In today's fragmented consumer landscape, brands face an unprecedented challenge: breaking through the noise to connect authentically with audiences. Yet one transformative force remains more powerful than demographics, spending power, or traditional segmentation: culture. This is precisely why Matt Britton, founder and CEO of Suzy, the AI-powered consumer intelligence platform, brought Dr. Marcus Collins onto The Speed of Culture Podcast to explore how culture shapes human behavior and drives brand success.
Dr. Marcus Collins is a Clinical Assistant Professor of Marketing at the University of Michigan's Ross School of Business and the best-selling author of For the Culture: The Power Behind What We Buy, What We Do, and Who We Want to Be. With one foot in academia and another in practice—having served as Chief Strategy Officer at Wieden+Kennedy, one of the world's most influential creative agencies—Collins brings a unique perspective on the intersection of marketing, culture, and consumer psychology.
In this episode, recorded on June 27, 2023, Collins and Britton dive deep into how brands can leverage cultural understanding to create meaningful connections with consumers and build lasting loyalty. For marketers, brand leaders, and cultural strategists seeking to understand the mechanisms of consumer behavior in 2023 and beyond, this conversation offers essential insights backed by research, real-world examples, and actionable strategies that can be implemented across industries.
Dr. Collins begins by establishing a fundamental principle that underpins all of his work: the human need to belong to a tribe is encoded in our DNA. This isn't merely a social preference—it's a deep psychological driver that predates modern marketing by millennia. People instinctively seek out communities where they can find similarity, shared values, and mutual identity.
When brands understand this primitive human need, they unlock the power to move from commodity selling to cultural leadership. Traditional marketing has relied on demographics—age, gender, income, location—to segment audiences. However, Collins argues that this approach is fundamentally limiting.
Demographics tell us who someone is in structural terms, but they reveal nothing about why someone makes the decisions they do, what they aspire to become, or what values define their sense of identity. Culture, by contrast, operates at a deeper level. It represents a system of values, symbols, and norms that demarcate not just who people are, but how they see the world around them and what tribes they belong to.
A 35-year-old affluent executive and a 35-year-old teacher may share identical demographics but have completely different cultural identities, aspirations, and brand affinities. Understanding this distinction is essential for modern marketing.

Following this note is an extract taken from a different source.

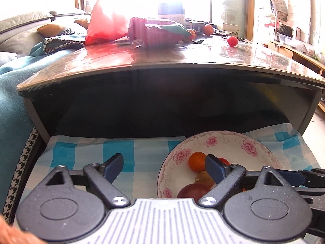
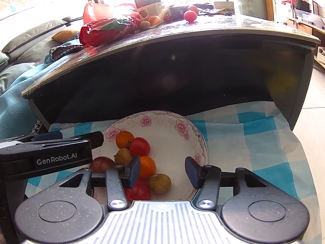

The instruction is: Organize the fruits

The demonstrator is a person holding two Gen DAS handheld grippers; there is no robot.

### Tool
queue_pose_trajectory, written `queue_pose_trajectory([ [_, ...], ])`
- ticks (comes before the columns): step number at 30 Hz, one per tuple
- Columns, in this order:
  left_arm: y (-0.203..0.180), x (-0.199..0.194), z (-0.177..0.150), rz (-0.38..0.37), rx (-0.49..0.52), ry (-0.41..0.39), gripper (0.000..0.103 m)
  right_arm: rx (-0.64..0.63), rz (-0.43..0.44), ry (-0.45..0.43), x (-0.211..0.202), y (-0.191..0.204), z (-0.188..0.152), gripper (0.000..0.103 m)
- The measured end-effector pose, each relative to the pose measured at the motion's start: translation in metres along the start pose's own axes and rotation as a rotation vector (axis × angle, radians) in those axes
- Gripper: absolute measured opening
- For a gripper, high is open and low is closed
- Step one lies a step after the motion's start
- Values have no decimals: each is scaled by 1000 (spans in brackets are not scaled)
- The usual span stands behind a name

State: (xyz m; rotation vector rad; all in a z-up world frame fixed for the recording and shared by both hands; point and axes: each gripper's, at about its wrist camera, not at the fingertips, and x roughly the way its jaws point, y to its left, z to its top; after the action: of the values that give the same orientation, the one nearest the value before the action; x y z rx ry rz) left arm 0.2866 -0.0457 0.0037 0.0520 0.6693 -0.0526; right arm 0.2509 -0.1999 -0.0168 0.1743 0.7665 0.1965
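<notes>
A white floral plate (image 2: 168, 122) sits on a blue checked cloth (image 2: 254, 142) on a low shelf under the table. It holds several fruits: oranges (image 2: 124, 139), red tomatoes (image 2: 140, 146), a brownish pear (image 2: 122, 156) and a greenish round fruit (image 2: 159, 183). My right gripper (image 2: 162, 171) is open and empty just above the plate's near side. My left gripper (image 1: 164, 167) is open and empty over the plate's left rim (image 1: 162, 168). More fruit lies on the tabletop: a red tomato (image 1: 232, 40) and oranges (image 1: 208, 29).
The glossy tabletop (image 1: 172, 55) overhangs the shelf. On it lie red plastic bags (image 1: 154, 31) and a box (image 2: 148, 5). A sofa with teal blanket (image 1: 12, 93) stands at the left. Tiled floor (image 2: 316, 118) is at the right.
</notes>
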Motion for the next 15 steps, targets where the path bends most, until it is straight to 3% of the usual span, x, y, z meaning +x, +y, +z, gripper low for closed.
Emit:
queue_pose_trajectory([
  [4,-1,-3,0,10,11,-15,103,-1,-1,1,0,0,0,45],
  [15,3,-12,3,32,-12,-28,103,6,-4,-3,-6,0,2,45],
])
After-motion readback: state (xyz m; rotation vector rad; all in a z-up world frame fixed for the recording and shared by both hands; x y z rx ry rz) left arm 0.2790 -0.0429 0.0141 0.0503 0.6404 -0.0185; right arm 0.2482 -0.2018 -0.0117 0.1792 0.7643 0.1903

Rather than defaulting to demographic segmentation, Collins advocates for psychographic segmentation—understanding consumers through their beliefs, values, interests, and cultural identity. This approach establishes people's self-identity in a way that demographics simply cannot. When brands communicate through a cultural lens, they're speaking directly to the identity aspirations of their audience.
Consider how this plays out: A brand that promotes a culture and values aligned with its audience has a dramatically better chance of differentiation and building emotional loyalty. Demographic peers may be competitors at the surface level, but cultural peers become brand advocates and community members.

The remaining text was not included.